* What the exercise asks *
Write out the data that follows. Keep every character unchanged.

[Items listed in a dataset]

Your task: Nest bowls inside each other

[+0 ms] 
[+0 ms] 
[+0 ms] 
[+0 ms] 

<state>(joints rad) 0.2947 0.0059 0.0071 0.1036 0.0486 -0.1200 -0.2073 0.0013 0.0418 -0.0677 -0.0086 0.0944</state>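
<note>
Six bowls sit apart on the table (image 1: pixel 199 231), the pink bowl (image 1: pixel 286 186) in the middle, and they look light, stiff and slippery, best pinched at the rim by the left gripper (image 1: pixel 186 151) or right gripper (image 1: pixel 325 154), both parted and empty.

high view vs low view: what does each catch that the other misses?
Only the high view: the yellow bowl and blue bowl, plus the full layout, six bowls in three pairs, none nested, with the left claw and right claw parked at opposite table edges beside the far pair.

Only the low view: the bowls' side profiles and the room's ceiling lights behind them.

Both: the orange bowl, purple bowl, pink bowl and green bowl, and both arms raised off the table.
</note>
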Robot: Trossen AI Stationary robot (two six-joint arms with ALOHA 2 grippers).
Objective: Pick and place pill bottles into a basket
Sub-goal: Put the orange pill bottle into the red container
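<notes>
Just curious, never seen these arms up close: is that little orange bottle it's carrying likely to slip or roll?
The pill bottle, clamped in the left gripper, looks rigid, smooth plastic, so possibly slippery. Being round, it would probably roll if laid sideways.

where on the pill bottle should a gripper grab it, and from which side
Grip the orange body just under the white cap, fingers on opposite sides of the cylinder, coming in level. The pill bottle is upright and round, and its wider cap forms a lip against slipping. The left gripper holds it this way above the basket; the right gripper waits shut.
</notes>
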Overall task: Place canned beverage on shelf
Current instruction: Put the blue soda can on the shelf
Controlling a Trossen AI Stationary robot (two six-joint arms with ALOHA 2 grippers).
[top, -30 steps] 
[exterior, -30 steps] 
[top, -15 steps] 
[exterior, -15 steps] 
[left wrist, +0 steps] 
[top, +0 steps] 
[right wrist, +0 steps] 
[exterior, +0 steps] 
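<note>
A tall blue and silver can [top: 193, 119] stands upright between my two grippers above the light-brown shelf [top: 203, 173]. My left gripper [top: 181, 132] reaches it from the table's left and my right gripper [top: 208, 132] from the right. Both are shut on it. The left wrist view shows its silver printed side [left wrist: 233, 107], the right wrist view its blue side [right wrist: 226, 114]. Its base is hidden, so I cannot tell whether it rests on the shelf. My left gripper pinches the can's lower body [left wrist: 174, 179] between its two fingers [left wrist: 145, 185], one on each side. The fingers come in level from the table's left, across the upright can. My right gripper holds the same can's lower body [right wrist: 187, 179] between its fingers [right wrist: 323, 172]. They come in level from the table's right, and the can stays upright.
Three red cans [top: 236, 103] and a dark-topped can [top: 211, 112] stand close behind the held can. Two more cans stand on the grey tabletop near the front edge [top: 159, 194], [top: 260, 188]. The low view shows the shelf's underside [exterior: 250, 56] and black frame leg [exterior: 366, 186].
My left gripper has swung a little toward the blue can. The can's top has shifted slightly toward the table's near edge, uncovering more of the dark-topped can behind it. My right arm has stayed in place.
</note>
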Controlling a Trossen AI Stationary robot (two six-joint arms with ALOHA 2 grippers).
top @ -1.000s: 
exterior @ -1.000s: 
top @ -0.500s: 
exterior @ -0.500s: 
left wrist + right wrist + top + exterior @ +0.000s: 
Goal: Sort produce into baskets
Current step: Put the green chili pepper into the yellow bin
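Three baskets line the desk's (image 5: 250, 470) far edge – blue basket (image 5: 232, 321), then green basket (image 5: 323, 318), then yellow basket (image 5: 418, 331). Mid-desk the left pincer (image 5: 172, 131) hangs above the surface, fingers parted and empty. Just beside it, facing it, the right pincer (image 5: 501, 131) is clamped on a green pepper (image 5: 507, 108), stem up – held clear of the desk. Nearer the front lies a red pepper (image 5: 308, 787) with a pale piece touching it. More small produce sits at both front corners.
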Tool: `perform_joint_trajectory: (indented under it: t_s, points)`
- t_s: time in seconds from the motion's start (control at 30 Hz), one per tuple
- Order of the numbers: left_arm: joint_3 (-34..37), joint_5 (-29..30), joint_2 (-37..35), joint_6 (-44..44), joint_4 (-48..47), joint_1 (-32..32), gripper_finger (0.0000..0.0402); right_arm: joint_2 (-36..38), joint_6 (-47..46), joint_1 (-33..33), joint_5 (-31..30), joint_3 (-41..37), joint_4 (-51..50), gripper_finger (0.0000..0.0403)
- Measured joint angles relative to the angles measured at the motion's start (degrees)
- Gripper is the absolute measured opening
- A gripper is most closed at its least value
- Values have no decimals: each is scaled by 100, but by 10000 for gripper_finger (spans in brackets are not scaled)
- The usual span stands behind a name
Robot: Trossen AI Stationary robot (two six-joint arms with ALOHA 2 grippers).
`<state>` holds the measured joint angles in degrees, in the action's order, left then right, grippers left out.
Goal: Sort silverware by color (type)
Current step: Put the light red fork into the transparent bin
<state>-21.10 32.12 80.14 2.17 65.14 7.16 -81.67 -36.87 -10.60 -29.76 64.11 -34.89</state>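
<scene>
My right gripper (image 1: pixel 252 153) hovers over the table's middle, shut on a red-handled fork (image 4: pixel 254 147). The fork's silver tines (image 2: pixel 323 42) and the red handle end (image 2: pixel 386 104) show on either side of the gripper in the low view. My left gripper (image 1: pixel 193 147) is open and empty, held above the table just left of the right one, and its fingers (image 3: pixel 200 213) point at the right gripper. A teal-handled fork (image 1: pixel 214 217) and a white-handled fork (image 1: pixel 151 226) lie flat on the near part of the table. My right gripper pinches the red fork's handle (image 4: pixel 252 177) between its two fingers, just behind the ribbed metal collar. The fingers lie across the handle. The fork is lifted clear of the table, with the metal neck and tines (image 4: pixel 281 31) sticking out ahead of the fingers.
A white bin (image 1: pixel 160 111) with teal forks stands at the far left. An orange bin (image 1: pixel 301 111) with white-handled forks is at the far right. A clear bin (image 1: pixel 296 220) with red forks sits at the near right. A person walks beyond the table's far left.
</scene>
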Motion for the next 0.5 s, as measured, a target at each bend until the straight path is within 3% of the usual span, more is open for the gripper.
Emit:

* Response below *
Your task: Nest bowls inside each other

[+0 ms] 
[+0 ms] 
[+0 ms] 
[+0 ms] 

<state>(joints rad) 0.2947 0.0059 0.0071 0.1036 0.0486 -0.1200 -0.2073 0.0013 0.0418 -0.0677 -0.0086 0.0944</state>
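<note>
Six bowls sit apart on the table (image 1: pixel 199 231), the pink bowl (image 1: pixel 286 186) in the middle, and they look light, stiff and slippery, best pinched at the rim by the left gripper (image 1: pixel 186 151) or right gripper (image 1: pixel 325 154), both parted and empty.

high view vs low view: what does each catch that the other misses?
Only the high view: the yellow bowl and blue bowl, plus the full layout, six bowls in three pairs, none nested, with the left claw and right claw parked at opposite table edges beside the far pair.

Only the low view: the bowls' side profiles and the room's ceiling lights behind them.

Both: the orange bowl, purple bowl, pink bowl and green bowl, and both arms raised off the table.
</note>
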Robot: Trossen AI Stationary robot (two six-joint arms with ALOHA 2 grippers).
Objective: Pick and place pill bottles into a basket
Sub-goal: Put the orange pill bottle into the red container
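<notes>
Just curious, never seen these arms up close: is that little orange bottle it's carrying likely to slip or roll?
The pill bottle, clamped in the left gripper, looks rigid, smooth plastic, so possibly slippery. Being round, it would probably roll if laid sideways.

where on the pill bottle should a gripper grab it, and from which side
Grip the orange body just under the white cap, fingers on opposite sides of the cylinder, coming in level. The pill bottle is upright and round, and its wider cap forms a lip against slipping. The left gripper holds it this way above the basket; the right gripper waits shut.
</notes>
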Overall task: Place canned beverage on shelf
Current instruction: Put the blue soda can on the shelf
Controlling a Trossen AI Stationary robot (two six-joint arms with ALOHA 2 grippers).
[top, -30 steps] 
[exterior, -30 steps] 
[top, -15 steps] 
[exterior, -15 steps] 
[left wrist, +0 steps] 
[top, +0 steps] 
[right wrist, +0 steps] 
[exterior, +0 steps] 
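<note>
A tall blue and silver can [top: 193, 119] stands upright between my two grippers above the light-brown shelf [top: 203, 173]. My left gripper [top: 181, 132] reaches it from the table's left and my right gripper [top: 208, 132] from the right. Both are shut on it. The left wrist view shows its silver printed side [left wrist: 233, 107], the right wrist view its blue side [right wrist: 226, 114]. Its base is hidden, so I cannot tell whether it rests on the shelf. My left gripper pinches the can's lower body [left wrist: 174, 179] between its two fingers [left wrist: 145, 185], one on each side. The fingers come in level from the table's left, across the upright can. My right gripper holds the same can's lower body [right wrist: 187, 179] between its fingers [right wrist: 323, 172]. They come in level from the table's right, and the can stays upright.
Three red cans [top: 236, 103] and a dark-topped can [top: 211, 112] stand close behind the held can. Two more cans stand on the grey tabletop near the front edge [top: 159, 194], [top: 260, 188]. The low view shows the shelf's underside [exterior: 250, 56] and black frame leg [exterior: 366, 186].
My left gripper has swung a little toward the blue can. The can's top has shifted slightly toward the table's near edge, uncovering more of the dark-topped can behind it. My right arm has stayed in place.
</note>
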Controlling a Trossen AI Stationary robot (two six-joint arms with ALOHA 2 grippers).
top @ -1.000s: 
exterior @ -1.000s: 
top @ -0.500s: 
exterior @ -0.500s: 
left wrist + right wrist + top + exterior @ +0.000s: 
Goal: Sort produce into baskets
Current step: Put the green chili pepper into the yellow bin
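Three baskets line the desk's (image 5: 250, 470) far edge – blue basket (image 5: 232, 321), then green basket (image 5: 323, 318), then yellow basket (image 5: 418, 331). Mid-desk the left pincer (image 5: 172, 131) hangs above the surface, fingers parted and empty. Just beside it, facing it, the right pincer (image 5: 501, 131) is clamped on a green pepper (image 5: 507, 108), stem up – held clear of the desk. Nearer the front lies a red pepper (image 5: 308, 787) with a pale piece touching it. More small produce sits at both front corners.
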Tool: `perform_joint_trajectory: (indented under it: t_s, points)`
- t_s: time in seconds from the motion's start (control at 30 Hz), one per tuple
- Order of the numbers: left_arm: joint_3 (-34..37), joint_5 (-29..30), joint_2 (-37..35), joint_6 (-44..44), joint_4 (-48..47), joint_1 (-32..32), gripper_finger (0.0000..0.0402); right_arm: joint_2 (-36..38), joint_6 (-47..46), joint_1 (-33..33), joint_5 (-31..30), joint_3 (-41..37), joint_4 (-51..50), gripper_finger (0.0000..0.0403)
- Measured joint angles relative to the angles measured at the motion's start (degrees)
- Gripper is the absolute measured opening
- A gripper is most closed at its least value
- Values have no decimals: each is scaled by 100, but by 10000 for gripper_finger (spans in brackets are not scaled)
- The usual span stands behind a name
Robot: Trossen AI Stationary robot (two six-joint arms with ALOHA 2 grippers).
`<state>` holds the measured joint angles in degrees, in the action's order, left then right, grippers left out.
Goal: Sort silverware by color (type)
Current step: Put the light red fork into the transparent bin
<state>-21.10 32.12 80.14 2.17 65.14 7.16 -81.67 -36.87 -10.60 -29.76 64.11 -34.89</state>
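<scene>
My right gripper (image 1: pixel 252 153) hovers over the table's middle, shut on a red-handled fork (image 4: pixel 254 147). The fork's silver tines (image 2: pixel 323 42) and the red handle end (image 2: pixel 386 104) show on either side of the gripper in the low view. My left gripper (image 1: pixel 193 147) is open and empty, held above the table just left of the right one, and its fingers (image 3: pixel 200 213) point at the right gripper. A teal-handled fork (image 1: pixel 214 217) and a white-handled fork (image 1: pixel 151 226) lie flat on the near part of the table. My right gripper pinches the red fork's handle (image 4: pixel 252 177) between its two fingers, just behind the ribbed metal collar. The fingers lie across the handle. The fork is lifted clear of the table, with the metal neck and tines (image 4: pixel 281 31) sticking out ahead of the fingers.
A white bin (image 1: pixel 160 111) with teal forks stands at the far left. An orange bin (image 1: pixel 301 111) with white-handled forks is at the far right. A clear bin (image 1: pixel 296 220) with red forks sits at the near right. A person walks beyond the table's far left.
</scene>
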Motion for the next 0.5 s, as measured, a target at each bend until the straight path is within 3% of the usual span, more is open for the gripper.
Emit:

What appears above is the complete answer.